Metàluna
Mentre la marchesa spalancava le finestre del suo palazzo incastonato nel cuore della città e si specchiava nel cielo rifacendosi il trucco, Mr. Parkinson studiava nei sotterranei bui una formula per annientare il virus che stava sterminando gli umani.
Mentre un bambino fissava una foglia cercando pace, una ragazza con la valigia si perdeva nel bosco senza cappuccio rosso.
Mentre un felino si carezzava il manto sotto l’incanto stellato di una metàluna, nel teatro del Silenzio lo spettacolo stava per iniziare.

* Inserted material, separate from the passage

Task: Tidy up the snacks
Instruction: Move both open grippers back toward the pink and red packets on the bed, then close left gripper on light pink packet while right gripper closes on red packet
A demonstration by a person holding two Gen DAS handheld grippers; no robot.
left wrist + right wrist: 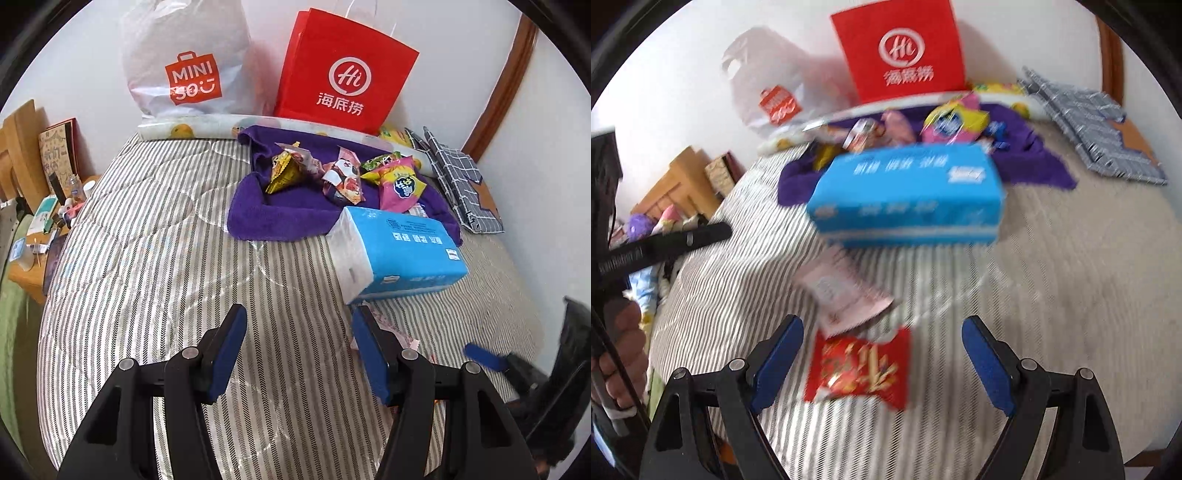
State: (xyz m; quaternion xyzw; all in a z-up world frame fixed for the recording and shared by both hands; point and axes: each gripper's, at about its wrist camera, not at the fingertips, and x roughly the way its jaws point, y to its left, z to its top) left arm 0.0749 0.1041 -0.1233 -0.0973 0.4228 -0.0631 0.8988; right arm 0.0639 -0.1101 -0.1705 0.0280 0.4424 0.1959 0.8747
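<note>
Several snack packets lie on a purple towel [280,218]: a yellow one [284,171], a panda-print one [341,181] and a pink one [400,184]. My left gripper [299,312] hovers open over bare striped bedcover, with nothing between its fingers. In the blurred right wrist view a red snack packet [860,369] lies flat on the bed between the fingers of my open right gripper [882,325], and the pads stand clear of it. A pale pink packet [846,295] lies just beyond it, and its edge [395,334] shows behind my left gripper's right finger.
A blue tissue pack [399,251] sits on the towel's near edge. A red paper bag [343,74] and a white plastic bag [188,62] lean on the far wall. Folded checked cloth [458,184] lies at the right, and a cluttered bedside table [33,243] stands at the left.
</note>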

Nobile. Nobile in stile e gentilezza. Nobile nel candore delle vesti e nell’eleganza dei gesti. Nobile nell’eccentricità che è consentita a un nobile. La scelta dei custodi, per esempio. Il primo custode che aveva scelto, era un ragazzo tutto casa e chiesa. Molto preciso e premuroso. Morigerato, discreto, silenzioso. Una volta ripristinato il quieto vivere e soddisfatti i gusti di colei che amava cambiar gusto adattandolo al suo vivere inquieto, la marchesa lo sostituì. Il secondo custode era paesemente brasiliano e palesemente gay. Aveva sopracciglia curate, mani lisce, l’irruenza tipica del sole e bello come il sole entrava in stanze, bagni, corridoi senza chiedere permesso. Il sorriso era così sincero che non gli si poteva far ammenda. Oltre a queste bizzarrie di servitù, nel palazzo della marchesa, si narra, ci fossero sotterranei segreti. Sotterranei e segreti. Erano stati costruiti in tempi di guerra per portare pace. Che la si trovasse almeno sottoterra.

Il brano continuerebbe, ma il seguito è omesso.